> _Data provided_
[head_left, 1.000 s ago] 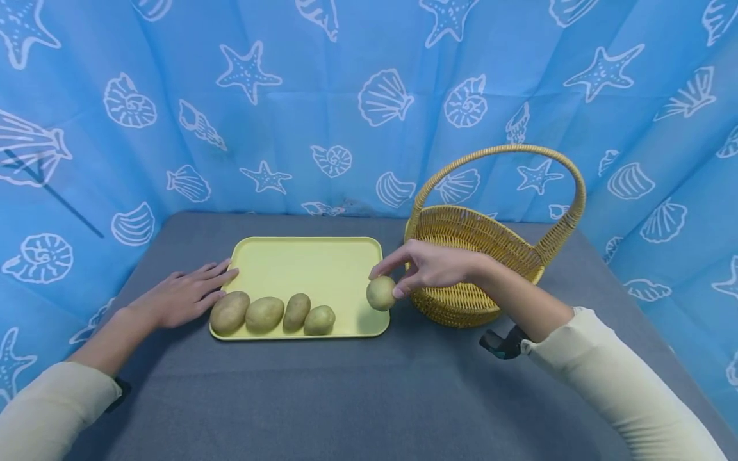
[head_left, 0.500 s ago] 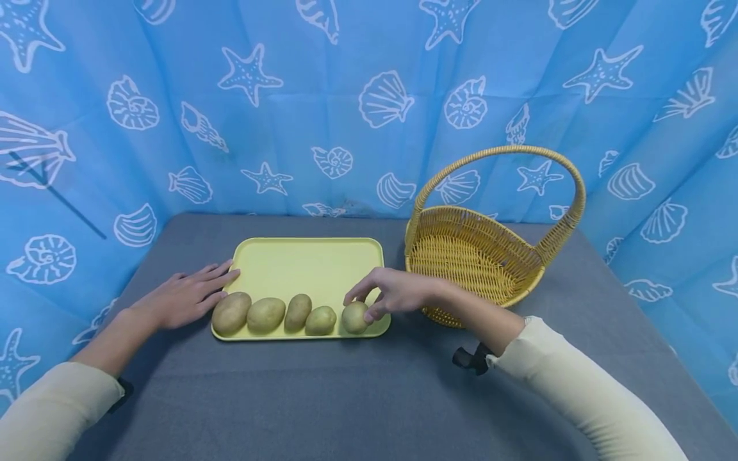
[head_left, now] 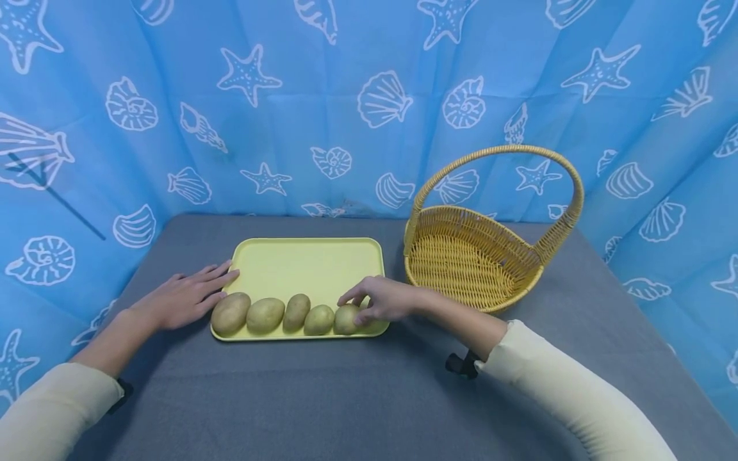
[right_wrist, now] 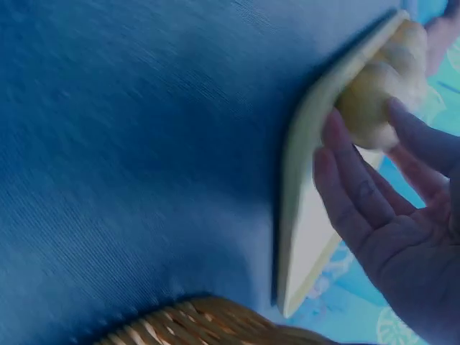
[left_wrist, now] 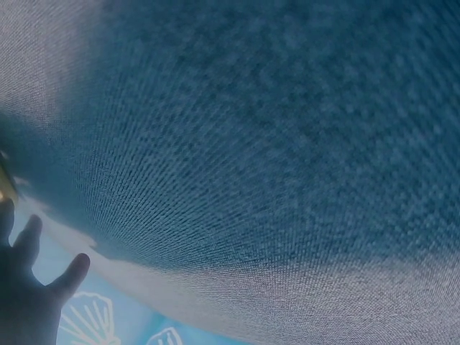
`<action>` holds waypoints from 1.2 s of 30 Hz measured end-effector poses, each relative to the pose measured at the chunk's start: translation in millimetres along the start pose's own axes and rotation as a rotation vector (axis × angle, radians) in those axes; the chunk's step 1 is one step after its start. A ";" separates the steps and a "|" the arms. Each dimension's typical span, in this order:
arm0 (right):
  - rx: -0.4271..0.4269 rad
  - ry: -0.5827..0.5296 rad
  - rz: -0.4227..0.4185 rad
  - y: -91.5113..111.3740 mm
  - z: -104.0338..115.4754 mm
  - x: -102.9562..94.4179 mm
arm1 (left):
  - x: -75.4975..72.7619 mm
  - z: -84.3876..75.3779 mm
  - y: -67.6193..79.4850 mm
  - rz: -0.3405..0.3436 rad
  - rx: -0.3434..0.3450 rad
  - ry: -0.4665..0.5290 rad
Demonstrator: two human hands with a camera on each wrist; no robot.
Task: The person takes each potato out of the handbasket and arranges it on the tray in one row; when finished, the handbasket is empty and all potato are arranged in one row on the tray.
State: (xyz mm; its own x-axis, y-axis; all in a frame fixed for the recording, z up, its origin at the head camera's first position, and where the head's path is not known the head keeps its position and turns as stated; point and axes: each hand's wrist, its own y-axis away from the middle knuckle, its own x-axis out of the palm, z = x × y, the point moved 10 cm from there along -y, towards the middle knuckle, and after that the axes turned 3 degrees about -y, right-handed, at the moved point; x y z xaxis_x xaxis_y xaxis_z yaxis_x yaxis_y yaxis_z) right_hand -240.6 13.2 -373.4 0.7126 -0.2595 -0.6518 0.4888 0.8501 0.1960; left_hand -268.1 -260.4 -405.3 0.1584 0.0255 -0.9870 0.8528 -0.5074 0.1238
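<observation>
My right hand [head_left: 383, 299] pinches a round potato [head_left: 346, 319] at the right end of a row along the near side of the yellow tray [head_left: 305, 262]. In the right wrist view, the thumb and fingers of that hand [right_wrist: 395, 215] lie against the potato [right_wrist: 365, 108], just inside the tray's rim. Touching its left neighbour [head_left: 319, 320], this potato closes up the row. My left hand [head_left: 184, 296] rests with spread fingers at the tray's left edge, beside the large leftmost potato [head_left: 230, 314]. The left wrist view catches only part of that hand [left_wrist: 25, 287], in shadow.
A yellow wicker basket [head_left: 461, 262] with a tall arched handle stands to the right of the tray. A grey cloth [head_left: 300, 397] covers the table. Behind hangs a blue curtain [head_left: 323, 51] with white shells and starfish.
My right hand has carried the potato left and down from above the tray's right side to the end of the row, against its neighbour. The left hand stays put.
</observation>
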 end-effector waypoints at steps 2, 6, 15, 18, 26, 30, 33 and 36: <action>0.026 -0.007 -0.004 -1.3 -2.2 1.9 | 0.3 0.3 -0.1 -0.001 0.000 -0.002; 0.048 -0.009 -0.008 -1.8 -4.0 3.5 | 1.0 0.8 -0.7 -0.001 -0.001 -0.006; 0.052 0.015 0.019 8.9 0.0 -3.3 | -1.3 -0.8 -0.9 -0.006 -0.002 -0.046; 0.071 -0.002 -0.001 22.0 5.6 -17.8 | -3.3 -2.2 -1.4 -0.017 0.005 -0.080; 0.069 0.080 -0.215 77.8 30.8 -99.3 | -5.9 -6.3 -3.9 -0.017 0.017 -0.152; 0.076 0.160 -0.364 109.4 47.3 -139.0 | -5.7 -6.3 -2.9 -0.003 0.007 -0.174; 0.032 0.281 -0.497 135.6 65.8 -163.3 | -5.5 -5.9 -2.9 0.007 -0.002 -0.173; -0.007 0.448 -0.652 165.3 84.2 -185.4 | -8.4 -5.5 -4.7 -0.009 -0.010 -0.171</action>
State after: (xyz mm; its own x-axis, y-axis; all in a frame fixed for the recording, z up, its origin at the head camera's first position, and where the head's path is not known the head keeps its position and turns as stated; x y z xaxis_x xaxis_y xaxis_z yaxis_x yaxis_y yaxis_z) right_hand -249.5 163.2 -158.5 0.0127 -0.4984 -0.8668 0.7338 0.5936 -0.3305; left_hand -270.6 -253.6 -397.0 0.0641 -0.1175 -0.9910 0.8590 -0.4989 0.1148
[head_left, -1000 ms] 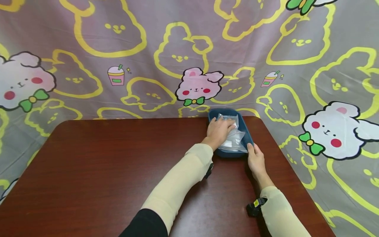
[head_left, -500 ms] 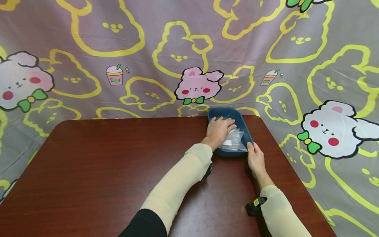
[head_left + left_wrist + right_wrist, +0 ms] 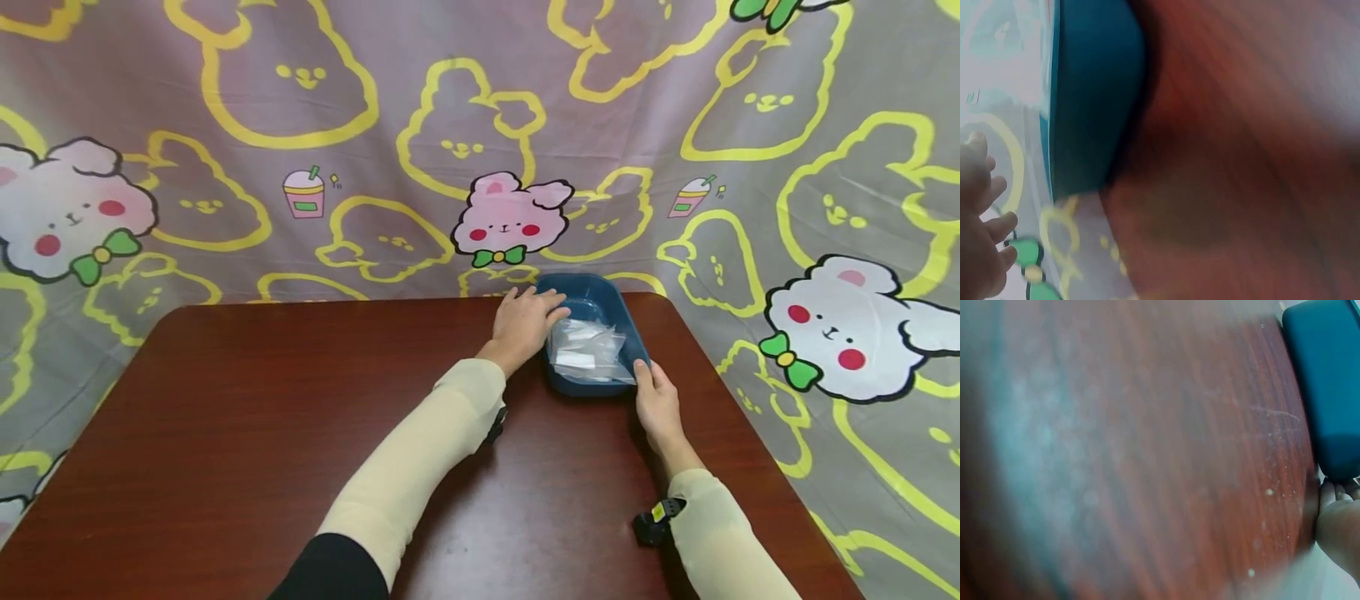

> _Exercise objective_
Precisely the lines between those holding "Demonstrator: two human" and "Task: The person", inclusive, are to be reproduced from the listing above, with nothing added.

> _Task output_
Demonstrator: two human hands with a camera on each wrist; no robot.
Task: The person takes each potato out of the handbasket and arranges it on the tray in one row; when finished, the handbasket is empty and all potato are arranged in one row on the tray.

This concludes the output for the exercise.